* _Exercise objective_
Print out the full material below, exact in every line, with no images included.

——

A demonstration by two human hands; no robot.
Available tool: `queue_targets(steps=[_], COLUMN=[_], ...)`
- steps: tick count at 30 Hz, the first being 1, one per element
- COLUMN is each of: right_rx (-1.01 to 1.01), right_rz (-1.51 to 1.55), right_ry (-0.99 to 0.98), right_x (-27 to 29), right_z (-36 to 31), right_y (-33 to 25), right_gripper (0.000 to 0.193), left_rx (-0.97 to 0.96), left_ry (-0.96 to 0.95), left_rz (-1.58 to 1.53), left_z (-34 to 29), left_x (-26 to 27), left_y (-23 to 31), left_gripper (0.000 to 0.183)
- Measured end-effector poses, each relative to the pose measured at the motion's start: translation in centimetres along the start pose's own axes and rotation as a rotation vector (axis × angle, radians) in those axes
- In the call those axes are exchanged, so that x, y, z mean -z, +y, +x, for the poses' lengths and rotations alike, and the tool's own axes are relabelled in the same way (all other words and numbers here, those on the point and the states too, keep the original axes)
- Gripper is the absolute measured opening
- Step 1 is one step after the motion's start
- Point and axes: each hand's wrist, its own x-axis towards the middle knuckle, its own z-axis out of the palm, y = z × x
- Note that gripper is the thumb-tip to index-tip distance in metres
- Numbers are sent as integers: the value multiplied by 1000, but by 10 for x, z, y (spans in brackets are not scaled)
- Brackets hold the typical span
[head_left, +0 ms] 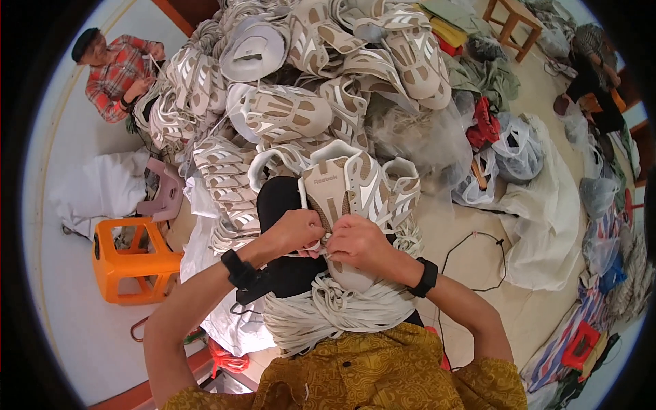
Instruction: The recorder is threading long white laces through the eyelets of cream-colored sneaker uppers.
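Observation:
A beige and white shoe upper (331, 184) lies across my lap, its toe pointing toward me. My left hand (297, 231) is closed at its left edge, and my right hand (362, 244) pinches from the right. Between the fingertips of both hands runs a pale shoelace, mostly hidden by the fingers. Closer to my body, a thick bundle of cream shoelaces (321, 311) is draped over my legs. Another shoe upper (400, 188) sits just right of the one I work on.
A large heap of shoe uppers (287, 113) fills the space ahead, with a stacked row at its left. An orange stool (109, 263) stands left. Plastic bags (517, 147) and white sheeting (543, 225) lie right. A person in a plaid shirt (119, 78) handles uppers far left; another sits far right.

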Motion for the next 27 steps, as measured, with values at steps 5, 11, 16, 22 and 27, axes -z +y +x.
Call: queue_targets(steps=[5,11,16,22,27], right_rx=[-26,43,6,70,-18], right_rz=[147,-61,62,-61,-149], right_ry=[159,133,95,96,-63], right_x=[5,0,4,8,6], right_z=[0,-1,-3,5,8], right_y=[3,1,2,-4,4], right_gripper=[11,14,14,11,16], left_rx=[35,74,-408,-157,-202], left_ry=[-80,-93,362,142,215], left_rz=[248,251,585,284,11], left_z=[6,6,-6,-8,-16], left_x=[14,10,-11,8,-6], left_y=[13,7,-26,-15,-24], left_gripper=[21,24,14,18,14])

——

* _Answer space_
A demonstration by two human hands; no robot.
Available tool: `queue_targets(steps=[_], COLUMN=[_], ...)`
- steps: tick count at 30 Hz, the first being 1, one per element
- COLUMN is each of: right_rx (-1.01 to 1.01), right_rz (-1.51 to 1.55), right_ry (-0.99 to 0.98), right_x (-27 to 29), right_z (-36 to 31), right_y (-33 to 25), right_gripper (0.000 to 0.193), left_rx (-0.97 to 0.96), left_ry (-0.96 to 0.95), left_rz (-1.58 to 1.53), left_z (-34 to 29), left_x (-26 to 27), left_y (-23 to 31), left_gripper (0.000 to 0.183)
- Measured end-effector poses, each relative to the pose measured at the motion's start: translation in centimetres along the start pose's own axes and rotation as a rotation vector (axis × angle, radians) in those axes
- In the call those axes are exchanged, so that x, y, z mean -z, +y, +x, for the poses' lengths and rotations alike, and the tool's own axes are relabelled in the same way (all other words and numbers here, those on the point and the states too, keep the original axes)
- Gripper is the absolute measured opening
- Step 1 is one step after the motion's start
- Point and axes: each hand's wrist, its own x-axis towards the middle knuckle, its own z-axis out of the palm, y = z × x
- Note that gripper is the thumb-tip to index-tip distance in metres
- Numbers are sent as integers: the value multiplied by 1000, but by 10 for x, z, y (spans in brackets are not scaled)
- Brackets hold the typical span
[head_left, +0 ms] 
Instruction: The recorder is threading long white laces through the eyelets of cream-colored sneaker uppers.
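Observation:
A beige and white shoe upper (331, 184) lies across my lap, its toe pointing toward me. My left hand (297, 231) is closed at its left edge, and my right hand (362, 244) pinches from the right. Between the fingertips of both hands runs a pale shoelace, mostly hidden by the fingers. Closer to my body, a thick bundle of cream shoelaces (321, 311) is draped over my legs. Another shoe upper (400, 188) sits just right of the one I work on.
A large heap of shoe uppers (287, 113) fills the space ahead, with a stacked row at its left. An orange stool (109, 263) stands left. Plastic bags (517, 147) and white sheeting (543, 225) lie right. A person in a plaid shirt (119, 78) handles uppers far left; another sits far right.
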
Motion for the next 27 steps, as measured, with values at steps 5, 11, 16, 22 and 27, axes -z +y +x.
Call: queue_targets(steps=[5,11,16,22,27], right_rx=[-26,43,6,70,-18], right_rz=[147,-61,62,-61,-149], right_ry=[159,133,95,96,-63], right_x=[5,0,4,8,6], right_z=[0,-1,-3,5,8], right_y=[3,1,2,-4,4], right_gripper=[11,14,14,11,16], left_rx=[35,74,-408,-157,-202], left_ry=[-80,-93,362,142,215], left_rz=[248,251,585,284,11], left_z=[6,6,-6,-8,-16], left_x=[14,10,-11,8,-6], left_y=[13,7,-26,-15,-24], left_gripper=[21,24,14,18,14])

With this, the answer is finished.